With those election laws looming, Trump’s “big lie” embraced by the entire GOP, no accountability for the Jan. 6 coup attempt, and Republicans actively celebrating its plotters and abettors, it is easy to see why the world is as concerned as it is. Seeing that U.S. condemnations of attacks on democracy overseas are now being perversely applied as a game plan by one major political party in the U.S.—the one the odds favor in the upcoming midterm elections—is profoundly ominous. To paraphrase Pogo, we have seen the new enemy to democracy and he is us.
The question is what does Biden do about it if he wants us to be able to attend the event he has offered to host? There is a lesson in our response to the rise of autocrats worldwide. We offered critiques and expressions of concern—but we largely stopped at that. The U.S. and our allies in Europe have failed to effectively penalize the Orbans and the Sisis and the Erdogans and the Modis and the Dutertes. Under Trump we embraced and rewarded them. But generally speaking, we have not hit them with heavy sanctions, kicked them out of international bodies, applied real pressure on them to change.
So far, that seems to be where we are headed in the U.S. Senator Schumer has said he will bring a voting rights bill to the Senate floor later this month. But it seems destined to lose. Senators Manchin and Sinema continue to oppose filibuster reform. But without that reform, without laws that truly protect the rights of voters in the U.S. and the sanctity of free and fair elections, there will be no real obstacles to Republicans who wish to follow in the footsteps of their favorite international thugs and strongmen.
The test of Biden and of our democracy will be whether we can go from heartfelt statements of principle to effective action. During World War II and the Cold War the US and our allies triumphed because we were willing to do whatever was necessary to fight for democracy. The opponents of democracy in the U.S. are now willing to do the same to eviscerate it.
To succeed in what he has defined as the central test of his presidency and our era, Biden must demonstrate that contrary to the experience of the past few years, going forward there will be a heavy price to be paid for attacking democracy.
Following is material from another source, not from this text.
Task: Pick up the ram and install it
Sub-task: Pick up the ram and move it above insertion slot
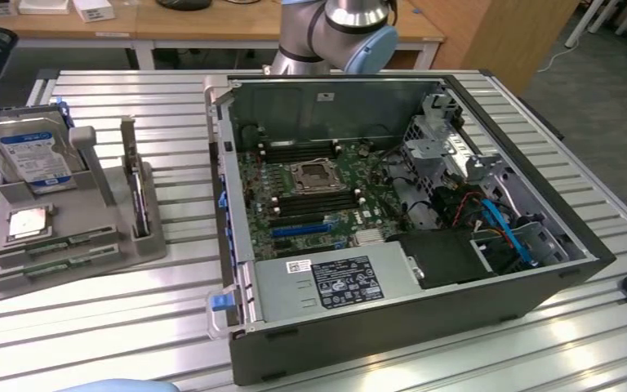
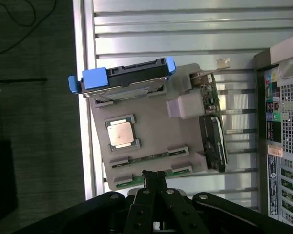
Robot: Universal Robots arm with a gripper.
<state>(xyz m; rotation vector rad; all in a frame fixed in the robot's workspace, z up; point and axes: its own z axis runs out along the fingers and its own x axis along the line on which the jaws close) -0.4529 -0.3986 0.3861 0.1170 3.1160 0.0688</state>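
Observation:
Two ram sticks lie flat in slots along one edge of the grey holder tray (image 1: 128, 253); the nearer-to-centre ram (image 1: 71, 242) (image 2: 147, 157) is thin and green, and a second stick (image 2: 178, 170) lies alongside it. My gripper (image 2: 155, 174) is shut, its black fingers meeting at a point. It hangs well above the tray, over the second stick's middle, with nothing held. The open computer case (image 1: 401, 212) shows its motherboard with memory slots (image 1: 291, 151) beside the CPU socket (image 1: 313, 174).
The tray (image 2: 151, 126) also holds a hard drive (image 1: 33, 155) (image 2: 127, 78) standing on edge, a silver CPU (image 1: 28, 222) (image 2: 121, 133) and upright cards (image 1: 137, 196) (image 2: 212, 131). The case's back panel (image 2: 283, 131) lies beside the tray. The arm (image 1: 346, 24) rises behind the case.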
At home this means holding coup-plotters and those who have sought to pervert the course of justice accountable. It means mobilizing American voters to stand up and defend our system so that those who attack pay the ultimate political price and are defeated. It means sending a clear message we value the Constitution above legislative tricks like the filibuster that are being used to attack it.
And abroad it means doing more than listing the flaws of the enemies of democracy and wringing our hands. Autocrats and would be despots must be sanctioned. They should be denied the benefits of the full membership in the international community. Everyone must know that there is an unacceptably high cost to not being a member of the community of democracies.